Sharon RendleMBE

Personal information
- Full name: Sharon Susan Rendle
- Nationality: British (English)
- Born: 18 June 1966 (age 60) Kingston upon Hull, England
- Occupation: Judoka

Sport
- Country: Great Britain
- Sport: Judo
- Weight class: ‍–‍52 kg

Achievements and titles
- Olympic Games: (1988)
- World Champ.: ‹See Tfd› (1987, 1989)
- European Champ.: ‹See Tfd› (1990, 1996)
- Commonwealth Games: (1990)

Medal record
Women's judo
Representing Great Britain
Olympic Games
| Gold medal – first place | 1988 Seoul | ‍–‍52 kg |
| Bronze medal – third place | 1992 Barcelona | ‍–‍52 kg |
World Championships
| Gold medal – first place | 1987 Essen | ‍–‍52 kg |
| Gold medal – first place | 1989 Belgrade | ‍–‍52 kg |
| Silver medal – second place | 1991 Barcelona | ‍–‍52 kg |
| Bronze medal – third place | 1986 women Maastricht | ‍–‍52 kg |
| Bronze medal – third place | 1995 Chiba | ‍–‍52 kg |
European Championships
| Gold medal – first place | 1990 Frankfurt | ‍–‍52 kg |
| Gold medal – first place | 1996 The Hague | ‍–‍52 kg |
| Bronze medal – third place | 1987 Paris | ‍–‍52 kg |
| Bronze medal – third place | 1989 Helsinki | ‍–‍52 kg |
| Bronze medal – third place | 1995 Birmingham | ‍–‍52 kg |
Representing England
Commonwealth Games
| Gold medal – first place | 1990 Auckland | ‍–‍52 kg |

Profile at external databases
- IJF: 53269
- JudoInside.com: 2333

= Sharon Rendle =

British judoka (born 1966)

Sharon Susan Rendle MBE (born 18 June 1966 in Kingston upon Hull, East Riding of Yorkshire) is a female retired judoka from the United Kingdom.

==Early life==
In the early 1980s she trained twice a week at Grimsby Judo club. 23 year old Ann Lucitt, from the Grimsby club, won silver at the 1986 Commonwealth Games.

In January 1988 the minibus of Grimsby College was stolen in London, at an event, and much of the belongings were lost.

She is only 5 feet tall.

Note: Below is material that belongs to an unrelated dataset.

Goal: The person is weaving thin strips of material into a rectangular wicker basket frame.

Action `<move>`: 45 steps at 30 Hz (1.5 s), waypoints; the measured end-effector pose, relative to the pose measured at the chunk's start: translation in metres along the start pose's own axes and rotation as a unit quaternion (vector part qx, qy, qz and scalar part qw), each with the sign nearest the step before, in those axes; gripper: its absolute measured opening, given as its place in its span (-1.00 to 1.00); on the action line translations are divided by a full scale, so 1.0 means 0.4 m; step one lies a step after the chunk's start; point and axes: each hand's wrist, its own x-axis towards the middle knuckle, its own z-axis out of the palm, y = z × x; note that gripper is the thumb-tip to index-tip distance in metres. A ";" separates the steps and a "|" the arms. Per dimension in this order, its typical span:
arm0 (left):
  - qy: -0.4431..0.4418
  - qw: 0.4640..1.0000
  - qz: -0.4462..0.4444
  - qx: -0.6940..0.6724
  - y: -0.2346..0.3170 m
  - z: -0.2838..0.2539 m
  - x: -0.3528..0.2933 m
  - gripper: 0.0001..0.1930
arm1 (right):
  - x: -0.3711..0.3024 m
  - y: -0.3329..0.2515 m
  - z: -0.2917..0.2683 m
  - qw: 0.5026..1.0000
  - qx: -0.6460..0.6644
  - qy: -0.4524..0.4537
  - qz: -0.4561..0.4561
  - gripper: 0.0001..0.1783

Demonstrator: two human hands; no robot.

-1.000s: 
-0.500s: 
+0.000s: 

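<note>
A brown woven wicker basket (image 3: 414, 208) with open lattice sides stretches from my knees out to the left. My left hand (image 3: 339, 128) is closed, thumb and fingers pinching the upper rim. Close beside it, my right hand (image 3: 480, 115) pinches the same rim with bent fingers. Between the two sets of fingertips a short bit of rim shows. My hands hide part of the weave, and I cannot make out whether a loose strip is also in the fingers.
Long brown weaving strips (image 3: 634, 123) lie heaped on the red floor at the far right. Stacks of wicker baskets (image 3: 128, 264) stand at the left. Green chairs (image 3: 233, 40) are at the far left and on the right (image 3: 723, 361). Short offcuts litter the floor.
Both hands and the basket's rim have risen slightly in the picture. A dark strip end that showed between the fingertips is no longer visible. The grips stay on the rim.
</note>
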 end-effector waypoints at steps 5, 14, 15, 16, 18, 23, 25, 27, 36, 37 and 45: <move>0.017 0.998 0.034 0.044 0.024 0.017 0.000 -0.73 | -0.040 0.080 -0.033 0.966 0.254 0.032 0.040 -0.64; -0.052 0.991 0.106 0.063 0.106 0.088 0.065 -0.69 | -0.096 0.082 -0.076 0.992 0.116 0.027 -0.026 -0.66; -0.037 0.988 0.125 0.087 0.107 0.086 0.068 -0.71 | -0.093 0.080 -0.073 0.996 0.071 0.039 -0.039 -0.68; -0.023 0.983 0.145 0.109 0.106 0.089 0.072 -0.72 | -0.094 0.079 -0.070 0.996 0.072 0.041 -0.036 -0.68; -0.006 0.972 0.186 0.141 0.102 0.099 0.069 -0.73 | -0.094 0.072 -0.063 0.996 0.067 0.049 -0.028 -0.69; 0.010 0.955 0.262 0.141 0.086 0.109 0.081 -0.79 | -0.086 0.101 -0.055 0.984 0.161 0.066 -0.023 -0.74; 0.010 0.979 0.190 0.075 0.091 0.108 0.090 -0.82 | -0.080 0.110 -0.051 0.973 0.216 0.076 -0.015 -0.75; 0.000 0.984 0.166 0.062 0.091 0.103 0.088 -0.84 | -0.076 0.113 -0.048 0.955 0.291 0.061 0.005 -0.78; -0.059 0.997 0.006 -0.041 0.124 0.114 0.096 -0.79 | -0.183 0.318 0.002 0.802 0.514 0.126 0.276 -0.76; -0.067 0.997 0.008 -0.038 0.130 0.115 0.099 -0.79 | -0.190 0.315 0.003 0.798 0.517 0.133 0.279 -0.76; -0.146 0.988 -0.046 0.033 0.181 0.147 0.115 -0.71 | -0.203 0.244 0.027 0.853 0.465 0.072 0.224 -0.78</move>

She lived with Ann Lucitt on Hawthorne Avenue in New Waltham from the mid-1980s, with coach Jennie and Terry Alltoft.

==Judo career==
Rendle competed in two consecutive Summer Olympics, starting in 1992, when she won a bronze medal in the women's featherweight division (52 kg). She was a multiple medal winner at the World Championships including winning gold at both the 1987 and the 1989 World Championships, also in the women's featherweight division (52 kg).

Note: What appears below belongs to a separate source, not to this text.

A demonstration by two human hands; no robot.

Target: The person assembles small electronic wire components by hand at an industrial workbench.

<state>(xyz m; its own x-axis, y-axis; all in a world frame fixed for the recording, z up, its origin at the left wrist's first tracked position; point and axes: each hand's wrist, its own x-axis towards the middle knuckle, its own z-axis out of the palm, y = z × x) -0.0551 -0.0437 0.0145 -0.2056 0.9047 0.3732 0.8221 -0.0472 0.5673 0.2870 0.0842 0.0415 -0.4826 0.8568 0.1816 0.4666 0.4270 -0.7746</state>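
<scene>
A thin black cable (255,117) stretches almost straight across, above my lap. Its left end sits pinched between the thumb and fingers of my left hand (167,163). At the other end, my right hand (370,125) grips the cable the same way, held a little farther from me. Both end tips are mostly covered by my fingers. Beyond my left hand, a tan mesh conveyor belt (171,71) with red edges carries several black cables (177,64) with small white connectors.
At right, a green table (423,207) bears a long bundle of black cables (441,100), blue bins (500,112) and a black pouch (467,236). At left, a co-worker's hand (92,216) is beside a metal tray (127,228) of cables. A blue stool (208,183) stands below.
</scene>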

Rendle also won a gold medal in the 52 kg division at the 1988 Summer Olympics in Seoul, where women's judo was held as a demonstration sport. She also represented England at the 1990 Commonwealth Games and won a gold medal in the 52 kg half-lightweight category, at the judo event in Auckland, New Zealand.

In 1986, Rendle won the gold medal in the 52 kg weight category at the judo demonstration sport event as part of the 1986 Commonwealth Games. In addition to her international success she was champion of Great Britain on four occasions, winning the featherweight division at the British Judo Championships in 1985, 1986, 1987 and 1991.

In the late 1990s she became the Australian national coach.